Выбрать главу

Интерес к истории, к прошлому — вообще одна из самых устойчивых интеллектуальных традиций нашей европейской цивилизации. Наше античное и христианское наследие, предопределившее в значительной мере пути нашего культурного развития, сделало историю объектом не только увлекательным, но и сугубо необходимым, связав его с двумя важнейшими модусами человеческого существования: временем и памятью. Можно ли представить себе полноценное развитие человека разумного, который бы вдруг по какой-то причине утратил возможности исторического познания? Можно ли лишать человека памяти, не рискуя при этом изувечить его дух?

Отношение к прошлому, к истории не было постоянным и одинаковым во все периоды существования человека. Оно менялось вместе с развитием общества. Перемены эти происходят и сейчас. Кажется, отошёл в прошлое плоскоэволюционистский взгляд, рассматривавший каждое явление в культуре как определённый этап, подготовленный предшествующим ходом развития и сам являющийся предысторией того, что должно последовать за ним. Мы понимаем теперь, что культурное прошлое продолжает жить в настоящем, причём мы как бы слышим голоса не только географически и исторически близких нам культур, но и типологически не схожих с нашей: вдумчивый читатель отметит не одну иллюстрацию этого, кажущегося на первый взгляд парадоксальным утверждения.

Одно время в истории господствовали идеи О. Шпенглера о замкнутых и завершённых в своём развитии цивилизациях и культурных мирах. Они не раз подвергались суровой критике, тем не менее до сих пор продолжают завораживать порой неосознанно и профессиональных историков, и людей, далёких от науки.

Между тем наука неуклонно накапливает эмпирические данные и по-новому осмысляет их, выявляет общие закономерности развития общества.

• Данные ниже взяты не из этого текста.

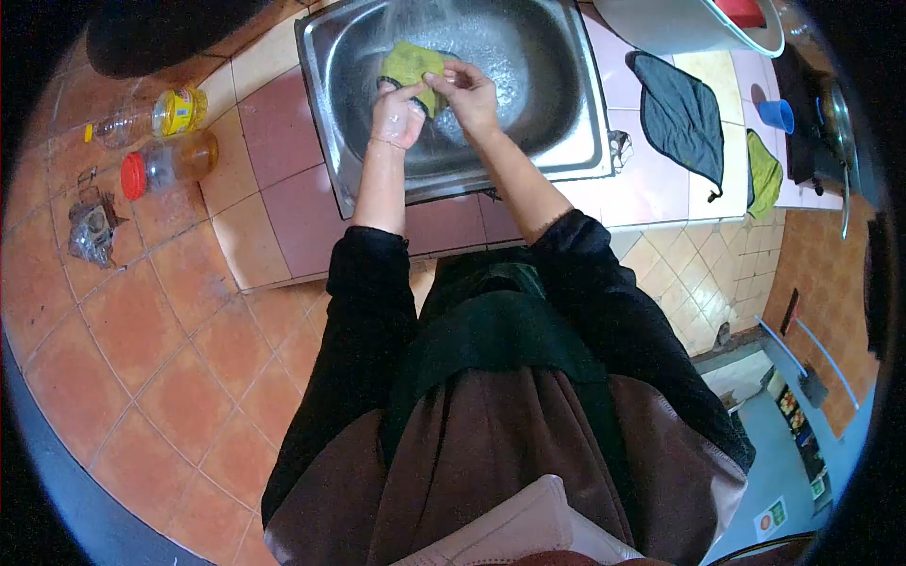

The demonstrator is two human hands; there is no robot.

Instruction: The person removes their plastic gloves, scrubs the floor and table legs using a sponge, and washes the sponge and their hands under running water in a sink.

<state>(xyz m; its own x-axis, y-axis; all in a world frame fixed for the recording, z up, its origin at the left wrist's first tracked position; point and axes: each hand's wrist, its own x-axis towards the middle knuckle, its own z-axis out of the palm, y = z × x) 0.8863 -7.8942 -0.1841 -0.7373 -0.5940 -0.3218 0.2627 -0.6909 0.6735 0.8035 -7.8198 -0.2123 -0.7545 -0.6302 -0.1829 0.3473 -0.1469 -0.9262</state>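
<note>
Over the metal sink (pixel 574 113) I hold a yellow-green cloth (pixel 408 62) with a dark edge. My left hand (pixel 396 118) is wet and closed on the cloth's lower left part. The fingers of my right hand (pixel 467 94) pinch its right side, thumb against the fabric. Water (pixel 415 14) falls from the top of the view just behind the cloth, and the basin below is wet and splashed. Part of the cloth is hidden by my fingers.
Right of the sink lie a dark grey cloth (pixel 681 113), a green cloth (pixel 763 174) and a blue cup (pixel 776 115). A white basin (pixel 651 24) stands at the upper right. At left are a yellow-labelled bottle (pixel 179 111) and a red-lidded jar (pixel 170 165).
</note>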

Становятся всё более очевидными всемирно-историческое единство человечества и общность созданной им культуры, так же как всё ярче и неоспоримее выявляется равноценность вклада, внесённого всеми народами Земли в общечеловеческий культурный фонд.

Вклад, сделанный народами индийского субконтинента, особенно относящийся к периоду глубокой древности, ещё не выявлен в полной мере и не оценён по достоинству. Вот почему одна из задач книги — познакомить с ценнейшими достижениями древнейшей цивилизации Индии круг читателей более широкий, чем узкий слой профессионалов.

Это прошлое не кануло в Лету безвозвратно вместе с гибелью цивилизации, оно живёт с нами и в нас, и в этом, как сказал Р. М. Рильке, «смысл всего того, что когда-либо было в прошлом; того, что прошлое не остаётся мёртвым грузом, но возвращается к нам, чудесным образом глубоко в нас воплощаясь».

Об уроках индийской древности, которым нам стоит смиренно внимать, как умудрённому богатым опытом собеседнику, стоит сказать особо.

Наши европейские умы, как отмечал Ромен Роллан, привыкли запираться в своём этаже Жилища человека, и поэтому остальная часть дома кажется нам необитаемой. Между тем «в мировом концерте все века, прошлые и настоящие, составляют оркестр и играют в одно и то же время» [37, с. 58]. Не лучше ли слушать не отдельные инструменты, а весь ансамбль, в котором древнеиндийский аккорд и красив, и полнозвучен? Не обедняем ли мы себя, им пренебрегая? Этот вопрос я часто ставила себе, занимаясь протоиндийской древностью, пытаясь понять и осмыслить её.

Столь же часто возникали и другие вопросы: так ли уж совершенна наша, в чём-то чрезмерно усложнённая, а в чём-то до грубого примитивизма упрощённая цивилизация? Что даёт нам основания и безапелляционное право возводить её ценности в ранг эталонов и судить по ним все другие народы, с которыми нам приходится иметь дело? Откуда в нас это ощущение собственной правоты и превосходства, когда мы снисходительно посмеиваемся над танцами, манерой одеваться, говорить, есть, сидеть, непохожими на наши привычные стандарты? Чем лучше наш порядок жизни того, какой люди веками и тысячелетиями вели в Индии, находя его вполне удовлетворительным и достойным природы человеческой? Какие преимущества перед другими имеют наше общественное устройство, искусство, архитектура, законодательные установления, дающие нам основания измерять их канонами все другие достижения человеческого духа и мысли, подвергая жестокой критике всё, что с ними не совпадает, и лишь на том основании, что оно не похоже на привычное нам? В чём ценность — общечеловеческая, не привязанная к конкретному времени и конкретному человеку — тех знаний, на приобретение которых мы тратим долгие годы жизни, далеко не всегда приходя с их помощью к её финалу помудревшими?